Records excerpted from a collection
-- Opening Marker --

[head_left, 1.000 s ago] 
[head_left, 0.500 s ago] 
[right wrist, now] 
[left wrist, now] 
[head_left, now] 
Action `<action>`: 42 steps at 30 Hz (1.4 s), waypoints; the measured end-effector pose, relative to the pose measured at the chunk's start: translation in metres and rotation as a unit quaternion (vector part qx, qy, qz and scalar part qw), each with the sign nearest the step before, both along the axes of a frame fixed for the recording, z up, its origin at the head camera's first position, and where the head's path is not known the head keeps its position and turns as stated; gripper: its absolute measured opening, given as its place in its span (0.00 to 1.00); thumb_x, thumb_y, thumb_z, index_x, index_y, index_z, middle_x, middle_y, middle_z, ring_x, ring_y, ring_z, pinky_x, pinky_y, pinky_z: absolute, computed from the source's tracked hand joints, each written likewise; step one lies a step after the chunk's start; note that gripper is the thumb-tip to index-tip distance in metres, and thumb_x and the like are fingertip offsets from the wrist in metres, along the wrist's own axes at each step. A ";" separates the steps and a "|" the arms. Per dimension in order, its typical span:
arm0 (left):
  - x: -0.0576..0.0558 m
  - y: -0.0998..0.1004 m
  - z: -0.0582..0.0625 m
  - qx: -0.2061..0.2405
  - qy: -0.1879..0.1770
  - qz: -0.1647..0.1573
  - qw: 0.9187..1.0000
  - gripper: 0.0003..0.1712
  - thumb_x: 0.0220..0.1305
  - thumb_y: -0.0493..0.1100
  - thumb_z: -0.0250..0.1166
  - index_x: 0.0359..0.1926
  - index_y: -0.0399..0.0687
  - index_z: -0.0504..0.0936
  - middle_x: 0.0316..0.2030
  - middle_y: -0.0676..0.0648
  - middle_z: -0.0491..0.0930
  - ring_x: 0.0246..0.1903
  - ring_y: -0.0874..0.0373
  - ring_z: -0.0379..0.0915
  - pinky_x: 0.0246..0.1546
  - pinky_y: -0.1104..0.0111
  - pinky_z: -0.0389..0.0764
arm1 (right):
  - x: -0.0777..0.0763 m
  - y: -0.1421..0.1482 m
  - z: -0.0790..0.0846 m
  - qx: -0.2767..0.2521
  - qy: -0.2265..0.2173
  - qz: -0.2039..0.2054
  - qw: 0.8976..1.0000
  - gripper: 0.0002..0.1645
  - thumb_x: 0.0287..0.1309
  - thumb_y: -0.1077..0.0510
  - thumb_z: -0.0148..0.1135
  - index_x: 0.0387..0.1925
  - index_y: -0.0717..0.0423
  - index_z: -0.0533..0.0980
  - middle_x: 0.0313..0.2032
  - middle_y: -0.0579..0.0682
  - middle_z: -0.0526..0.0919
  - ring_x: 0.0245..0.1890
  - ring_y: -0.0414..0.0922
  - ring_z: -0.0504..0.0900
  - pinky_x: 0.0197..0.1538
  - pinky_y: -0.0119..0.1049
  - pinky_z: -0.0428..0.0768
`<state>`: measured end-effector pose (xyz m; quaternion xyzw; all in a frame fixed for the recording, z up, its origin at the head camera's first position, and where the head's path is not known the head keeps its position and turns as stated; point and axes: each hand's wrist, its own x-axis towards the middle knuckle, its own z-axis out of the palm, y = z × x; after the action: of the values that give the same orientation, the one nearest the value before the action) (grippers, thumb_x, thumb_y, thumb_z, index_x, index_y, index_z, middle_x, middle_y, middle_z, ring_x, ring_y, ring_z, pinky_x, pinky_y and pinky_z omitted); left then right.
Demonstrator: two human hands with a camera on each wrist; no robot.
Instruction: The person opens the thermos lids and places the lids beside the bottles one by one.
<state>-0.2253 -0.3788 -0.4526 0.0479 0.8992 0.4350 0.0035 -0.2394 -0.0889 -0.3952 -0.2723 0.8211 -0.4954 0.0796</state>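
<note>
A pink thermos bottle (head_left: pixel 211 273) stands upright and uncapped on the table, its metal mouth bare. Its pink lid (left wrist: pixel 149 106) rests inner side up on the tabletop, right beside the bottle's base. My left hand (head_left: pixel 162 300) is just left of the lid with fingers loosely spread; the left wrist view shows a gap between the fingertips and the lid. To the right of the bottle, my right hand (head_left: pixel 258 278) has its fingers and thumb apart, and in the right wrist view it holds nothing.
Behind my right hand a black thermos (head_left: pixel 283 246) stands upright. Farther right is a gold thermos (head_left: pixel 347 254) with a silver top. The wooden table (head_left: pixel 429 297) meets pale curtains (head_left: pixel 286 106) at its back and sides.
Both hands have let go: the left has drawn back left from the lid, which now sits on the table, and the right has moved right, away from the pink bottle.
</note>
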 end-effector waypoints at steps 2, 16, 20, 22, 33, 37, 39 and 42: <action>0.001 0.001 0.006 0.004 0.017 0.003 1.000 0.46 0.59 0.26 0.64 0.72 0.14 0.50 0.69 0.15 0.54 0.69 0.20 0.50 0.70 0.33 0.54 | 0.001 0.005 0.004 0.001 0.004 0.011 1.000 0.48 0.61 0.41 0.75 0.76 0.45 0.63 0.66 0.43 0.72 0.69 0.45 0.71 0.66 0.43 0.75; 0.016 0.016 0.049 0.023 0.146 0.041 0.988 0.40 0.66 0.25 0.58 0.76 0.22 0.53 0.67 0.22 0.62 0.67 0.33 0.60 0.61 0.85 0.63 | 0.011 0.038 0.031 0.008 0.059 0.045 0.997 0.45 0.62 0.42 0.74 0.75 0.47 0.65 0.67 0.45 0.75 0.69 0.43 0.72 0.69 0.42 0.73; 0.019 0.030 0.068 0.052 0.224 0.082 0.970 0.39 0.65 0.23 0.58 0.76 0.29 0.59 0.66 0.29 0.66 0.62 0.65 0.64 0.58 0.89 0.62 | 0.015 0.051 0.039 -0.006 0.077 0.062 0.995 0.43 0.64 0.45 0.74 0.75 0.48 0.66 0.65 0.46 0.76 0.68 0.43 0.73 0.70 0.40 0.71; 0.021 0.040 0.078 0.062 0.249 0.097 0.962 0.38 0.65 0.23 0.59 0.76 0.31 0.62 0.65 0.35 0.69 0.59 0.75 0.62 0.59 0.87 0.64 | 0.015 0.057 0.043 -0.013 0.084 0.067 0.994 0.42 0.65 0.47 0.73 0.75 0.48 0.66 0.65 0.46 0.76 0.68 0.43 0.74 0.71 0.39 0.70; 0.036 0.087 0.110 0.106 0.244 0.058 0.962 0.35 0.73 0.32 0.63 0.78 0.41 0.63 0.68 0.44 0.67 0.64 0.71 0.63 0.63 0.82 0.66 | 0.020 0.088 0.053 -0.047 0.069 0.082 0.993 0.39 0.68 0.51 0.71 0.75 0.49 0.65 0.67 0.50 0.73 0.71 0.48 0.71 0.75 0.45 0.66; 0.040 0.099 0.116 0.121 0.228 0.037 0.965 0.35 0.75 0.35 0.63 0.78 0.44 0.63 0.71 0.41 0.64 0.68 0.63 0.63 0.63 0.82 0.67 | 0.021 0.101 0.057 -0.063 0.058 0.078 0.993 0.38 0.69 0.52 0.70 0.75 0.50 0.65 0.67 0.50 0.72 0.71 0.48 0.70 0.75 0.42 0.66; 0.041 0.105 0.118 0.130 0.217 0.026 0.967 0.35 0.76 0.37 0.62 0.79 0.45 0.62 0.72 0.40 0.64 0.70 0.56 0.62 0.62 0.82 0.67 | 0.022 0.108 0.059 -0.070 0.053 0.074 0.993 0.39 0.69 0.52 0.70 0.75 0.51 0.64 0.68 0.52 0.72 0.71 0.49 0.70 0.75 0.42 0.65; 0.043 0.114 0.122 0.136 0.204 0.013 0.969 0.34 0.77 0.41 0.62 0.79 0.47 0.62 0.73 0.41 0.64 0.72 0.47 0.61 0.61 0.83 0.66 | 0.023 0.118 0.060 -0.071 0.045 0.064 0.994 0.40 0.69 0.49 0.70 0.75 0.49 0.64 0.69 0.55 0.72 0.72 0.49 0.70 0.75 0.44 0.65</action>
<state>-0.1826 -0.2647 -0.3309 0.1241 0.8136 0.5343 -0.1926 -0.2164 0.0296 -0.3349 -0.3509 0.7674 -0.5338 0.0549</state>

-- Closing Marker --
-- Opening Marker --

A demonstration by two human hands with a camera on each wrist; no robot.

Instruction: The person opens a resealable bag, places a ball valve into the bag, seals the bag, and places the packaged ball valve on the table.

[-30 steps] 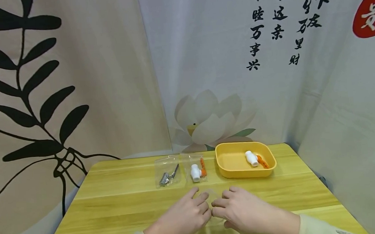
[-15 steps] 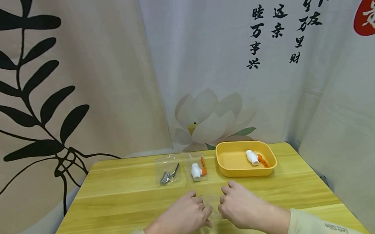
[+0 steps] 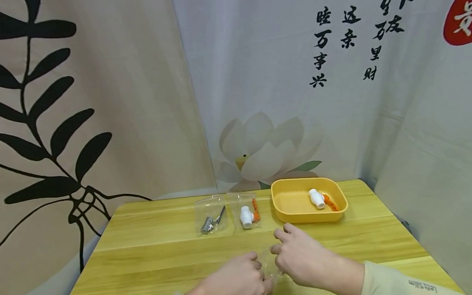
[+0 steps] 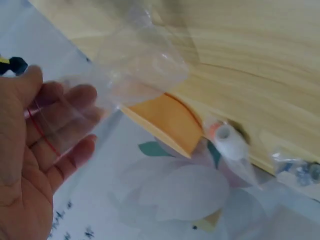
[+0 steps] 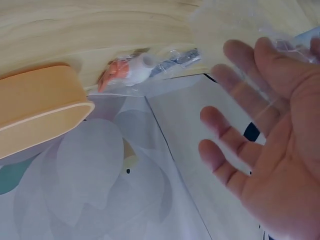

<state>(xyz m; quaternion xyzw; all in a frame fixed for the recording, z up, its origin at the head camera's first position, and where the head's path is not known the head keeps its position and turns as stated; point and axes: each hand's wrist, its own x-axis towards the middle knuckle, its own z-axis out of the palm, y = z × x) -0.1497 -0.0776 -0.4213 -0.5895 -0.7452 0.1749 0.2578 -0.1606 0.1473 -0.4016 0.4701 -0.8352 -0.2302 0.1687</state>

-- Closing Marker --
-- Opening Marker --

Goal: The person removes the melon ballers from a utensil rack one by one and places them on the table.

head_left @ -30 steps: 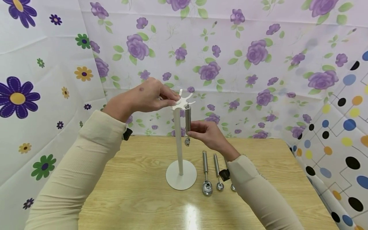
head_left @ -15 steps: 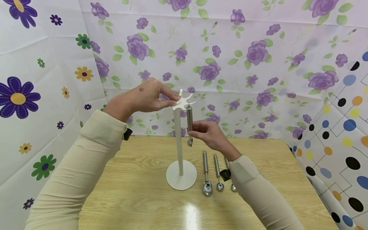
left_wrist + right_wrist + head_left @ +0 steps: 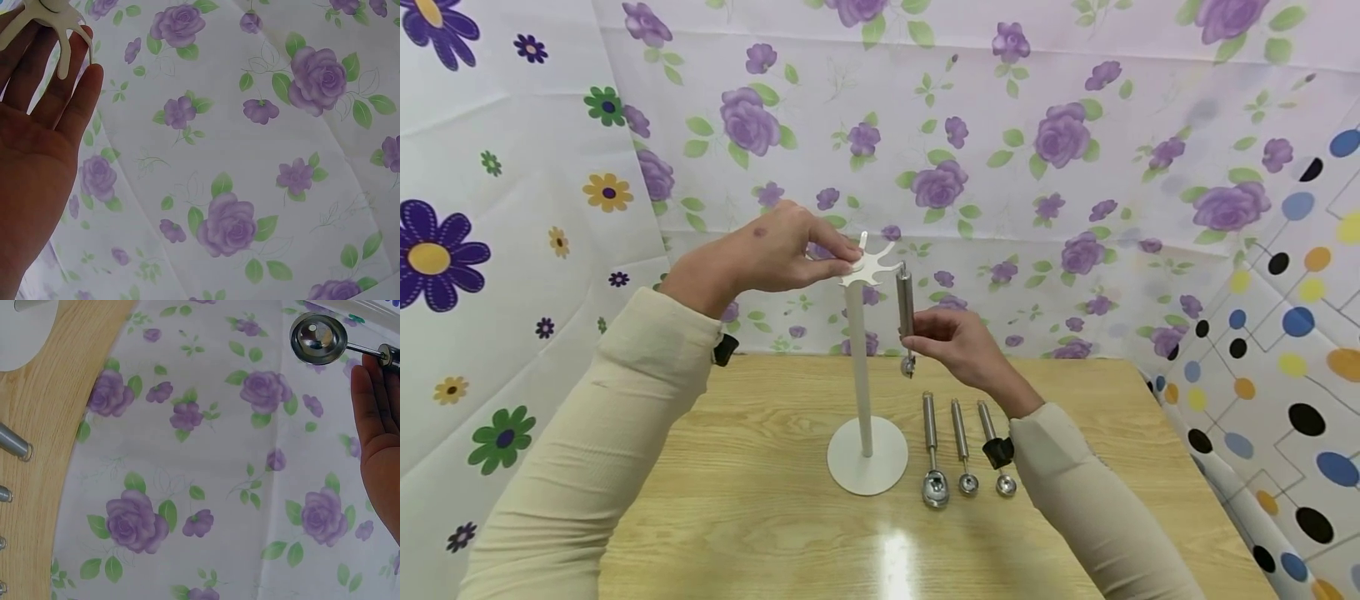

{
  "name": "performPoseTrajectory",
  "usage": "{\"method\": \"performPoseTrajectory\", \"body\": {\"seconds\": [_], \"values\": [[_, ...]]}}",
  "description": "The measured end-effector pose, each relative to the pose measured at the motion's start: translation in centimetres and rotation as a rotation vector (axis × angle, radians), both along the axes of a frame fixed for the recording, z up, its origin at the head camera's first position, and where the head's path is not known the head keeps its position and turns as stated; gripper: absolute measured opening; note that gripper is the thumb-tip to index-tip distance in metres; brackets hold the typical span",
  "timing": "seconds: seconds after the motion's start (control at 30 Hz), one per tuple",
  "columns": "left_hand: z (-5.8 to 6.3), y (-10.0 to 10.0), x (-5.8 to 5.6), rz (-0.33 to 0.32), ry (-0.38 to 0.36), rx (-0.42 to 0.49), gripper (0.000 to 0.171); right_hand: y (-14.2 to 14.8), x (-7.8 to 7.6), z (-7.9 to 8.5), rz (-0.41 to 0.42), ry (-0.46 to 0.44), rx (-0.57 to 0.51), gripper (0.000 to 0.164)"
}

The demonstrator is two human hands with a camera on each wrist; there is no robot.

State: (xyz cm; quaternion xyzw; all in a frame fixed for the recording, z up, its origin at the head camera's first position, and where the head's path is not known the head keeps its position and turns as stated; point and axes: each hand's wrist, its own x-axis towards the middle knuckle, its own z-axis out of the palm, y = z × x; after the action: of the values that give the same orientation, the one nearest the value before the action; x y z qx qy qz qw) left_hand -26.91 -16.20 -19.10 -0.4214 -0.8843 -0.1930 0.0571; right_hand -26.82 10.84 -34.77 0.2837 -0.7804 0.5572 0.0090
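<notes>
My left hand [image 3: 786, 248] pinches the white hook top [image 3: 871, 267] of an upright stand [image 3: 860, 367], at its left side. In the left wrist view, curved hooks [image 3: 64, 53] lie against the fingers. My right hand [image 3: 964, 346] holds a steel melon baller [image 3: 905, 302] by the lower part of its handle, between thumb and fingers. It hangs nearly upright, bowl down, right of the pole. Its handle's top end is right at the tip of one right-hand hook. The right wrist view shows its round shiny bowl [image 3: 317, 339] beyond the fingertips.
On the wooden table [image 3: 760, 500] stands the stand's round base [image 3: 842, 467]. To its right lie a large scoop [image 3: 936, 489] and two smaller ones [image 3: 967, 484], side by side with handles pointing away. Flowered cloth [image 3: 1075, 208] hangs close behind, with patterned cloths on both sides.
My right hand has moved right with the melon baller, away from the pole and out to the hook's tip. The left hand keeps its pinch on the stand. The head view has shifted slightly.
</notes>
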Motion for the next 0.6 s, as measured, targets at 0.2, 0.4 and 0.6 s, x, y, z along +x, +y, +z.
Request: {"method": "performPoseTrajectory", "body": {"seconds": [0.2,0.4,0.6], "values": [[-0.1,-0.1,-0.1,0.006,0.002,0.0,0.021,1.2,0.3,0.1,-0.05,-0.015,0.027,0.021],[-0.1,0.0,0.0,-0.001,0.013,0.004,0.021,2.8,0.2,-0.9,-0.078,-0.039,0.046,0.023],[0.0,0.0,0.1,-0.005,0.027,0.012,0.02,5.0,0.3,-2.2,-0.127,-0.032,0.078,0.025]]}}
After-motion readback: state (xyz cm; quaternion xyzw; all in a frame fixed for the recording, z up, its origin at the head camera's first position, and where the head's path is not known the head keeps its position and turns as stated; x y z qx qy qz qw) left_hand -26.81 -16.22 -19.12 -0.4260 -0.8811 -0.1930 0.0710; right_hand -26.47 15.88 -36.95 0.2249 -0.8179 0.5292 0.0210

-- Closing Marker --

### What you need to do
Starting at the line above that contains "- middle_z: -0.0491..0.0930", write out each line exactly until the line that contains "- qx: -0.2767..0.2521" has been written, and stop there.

### Output for this exercise
  - middle_z: -0.0491..0.0930
  - ring_x: 0.0246..0.1903
  - ring_y: -0.0874..0.0373
  - ring_z: -0.0379..0.0915
  - pinky_x: 0.0246..0.1546
  - pinky_y: -0.1104..0.0111
  - pinky_z: -0.0389..0.0764
arm1 (right):
  - x: -0.0777..0.0763 m
  - y: -0.1421..0.1482 m
  - z: -0.0790..0.0846 m
  - qx: -0.2767..0.2521

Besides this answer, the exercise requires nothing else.